*Problem to solve*
Repeat every line of the data exactly; the pictures stay out.

(Beginning of Exercise materials)

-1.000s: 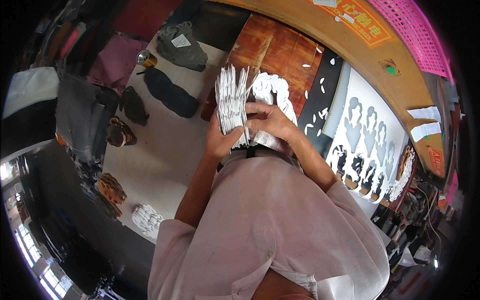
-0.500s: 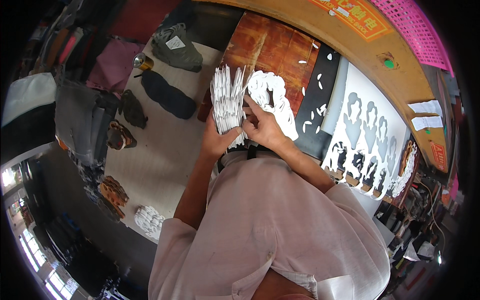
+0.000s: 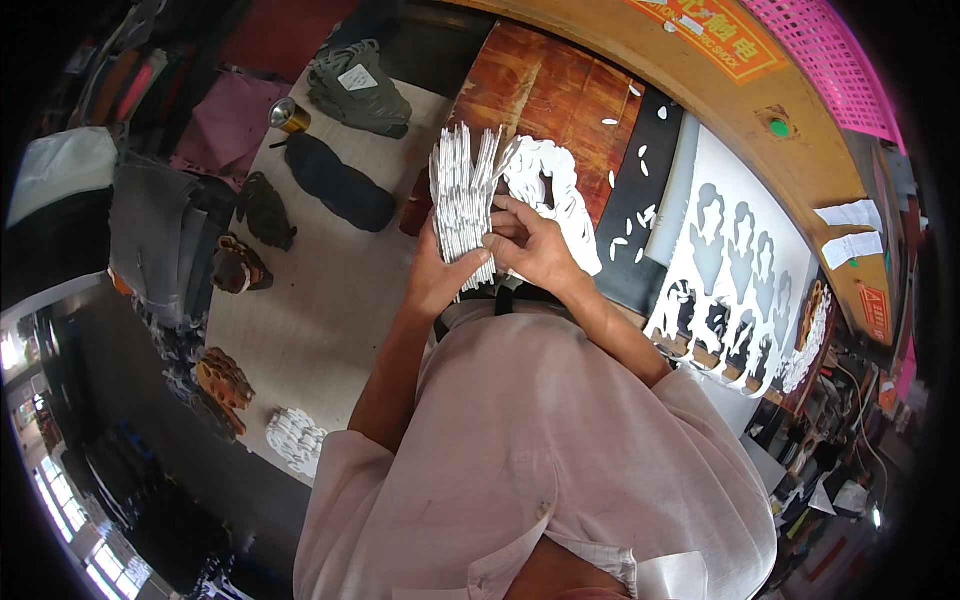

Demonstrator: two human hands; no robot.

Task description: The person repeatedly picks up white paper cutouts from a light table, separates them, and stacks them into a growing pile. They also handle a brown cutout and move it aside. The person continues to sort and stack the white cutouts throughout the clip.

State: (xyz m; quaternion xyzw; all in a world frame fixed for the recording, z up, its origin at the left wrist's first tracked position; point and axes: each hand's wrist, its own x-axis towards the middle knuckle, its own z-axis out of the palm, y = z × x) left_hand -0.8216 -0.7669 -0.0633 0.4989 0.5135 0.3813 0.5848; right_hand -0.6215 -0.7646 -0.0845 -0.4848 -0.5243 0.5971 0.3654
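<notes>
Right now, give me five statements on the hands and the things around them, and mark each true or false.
1. The left hand holds the white stack. True.
2. The right hand is far from the stack. False: the right hand is at the stack's right side.
3. The can is near the navy bundle. True.
4. The wooden board is blue. False: the board is reddish brown.
5. The basket at upper right is pink. True.

The tan machine beam [image 3: 810,160] bears a lettered orange warning sign [image 3: 730,45] and, lower down, a red triangle-marked sticker [image 3: 874,312]. Any print on its two white slips [image 3: 850,220] or the white label [image 3: 357,78] atop the grey-green bundle [image 3: 375,110] is too small to read.
</notes>
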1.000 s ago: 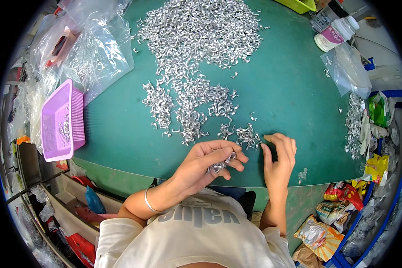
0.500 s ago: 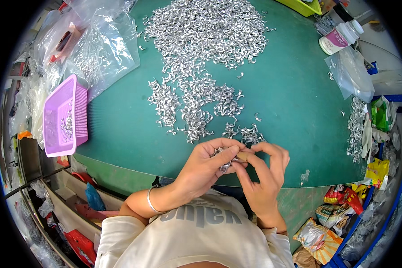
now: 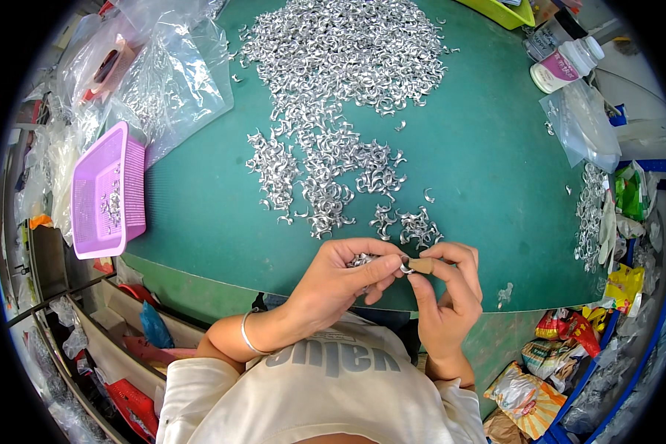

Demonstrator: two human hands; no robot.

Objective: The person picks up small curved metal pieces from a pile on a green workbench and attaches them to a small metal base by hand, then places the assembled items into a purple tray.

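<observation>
My left hand (image 3: 340, 277) is closed around several small silvery curved metal pieces (image 3: 361, 260). Its thumb and forefinger reach one more curved metal piece (image 3: 405, 268), which sticks out at their tips. From the other side my right hand (image 3: 451, 288) pinches at that same piece. A tan finger cover (image 3: 421, 265) wraps one fingertip of the right hand. Both hands are over the near edge of the green table (image 3: 496, 192). Just beyond them lies a small cluster of the same pieces (image 3: 419, 228), and a large heap (image 3: 348, 55) spreads farther back.
On the left stand a lilac basket (image 3: 135, 192) with some pieces inside and clear plastic bags (image 3: 192, 81). At the far right are a white bottle (image 3: 566, 65), a plastic bag (image 3: 584, 126) and another row of pieces (image 3: 589, 214). Packets (image 3: 529, 399) fill the lower right.
The fingertips of my right hand have drawn a little to the right, and a single curved piece now shows between the two hands. My left hand has closed further over the pieces in it.
</observation>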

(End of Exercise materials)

*Exercise output*
-1.000s: 
-0.500s: 
+0.000s: 

Demonstrator: two human hands; no robot.

Task description: The person repeatedly picks up white paper cutouts from a light table, separates them, and stacks them into a growing pile. They also handle a brown cutout and move it aside. The person continues to sort and stack the white cutouts throughout the clip.

State: (xyz m; quaternion xyzw; all in a world frame fixed for the recording, z up, its origin at the left wrist's first tracked position; point and axes: each hand's wrist, its own x-axis towards the middle knuckle, its own z-axis out of the palm, y = z × x) left_hand -0.8216 -0.7669 -0.0633 0.4989 0.5135 0.3813 0.5848; right_hand -0.6215 -0.7646 -0.0845 -0.4848 -0.5243 0.5971 0.3654
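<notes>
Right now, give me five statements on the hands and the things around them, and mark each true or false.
1. The left hand holds the white stack. True.
2. The right hand is far from the stack. False: the right hand is at the stack's right side.
3. The can is near the navy bundle. True.
4. The wooden board is blue. False: the board is reddish brown.
5. The basket at upper right is pink. True.

The tan machine beam [image 3: 810,160] bears a lettered orange warning sign [image 3: 730,45] and, lower down, a red triangle-marked sticker [image 3: 874,312]. Any print on its two white slips [image 3: 850,220] or the white label [image 3: 357,78] atop the grey-green bundle [image 3: 375,110] is too small to read.
</notes>
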1.000 s ago: 
0.500 s ago: 
now: 

Demonstrator: two human hands; no robot.

Objective: The person picks up small curved metal pieces from a pile on a green workbench and attaches them to a small metal base by hand, then places the assembled items into a purple tray.

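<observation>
My left hand (image 3: 340, 277) is closed around several small silvery curved metal pieces (image 3: 361, 260). Its thumb and forefinger reach one more curved metal piece (image 3: 405, 268), which sticks out at their tips. From the other side my right hand (image 3: 451, 288) pinches at that same piece. A tan finger cover (image 3: 421, 265) wraps one fingertip of the right hand. Both hands are over the near edge of the green table (image 3: 496, 192). Just beyond them lies a small cluster of the same pieces (image 3: 419, 228), and a large heap (image 3: 348, 55) spreads farther back.
On the left stand a lilac basket (image 3: 135, 192) with some pieces inside and clear plastic bags (image 3: 192, 81). At the far right are a white bottle (image 3: 566, 65), a plastic bag (image 3: 584, 126) and another row of pieces (image 3: 589, 214). Packets (image 3: 529, 399) fill the lower right.
The fingertips of my right hand have drawn a little to the right, and a single curved piece now shows between the two hands. My left hand has closed further over the pieces in it.
</observation>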

Nothing further is needed for this answer.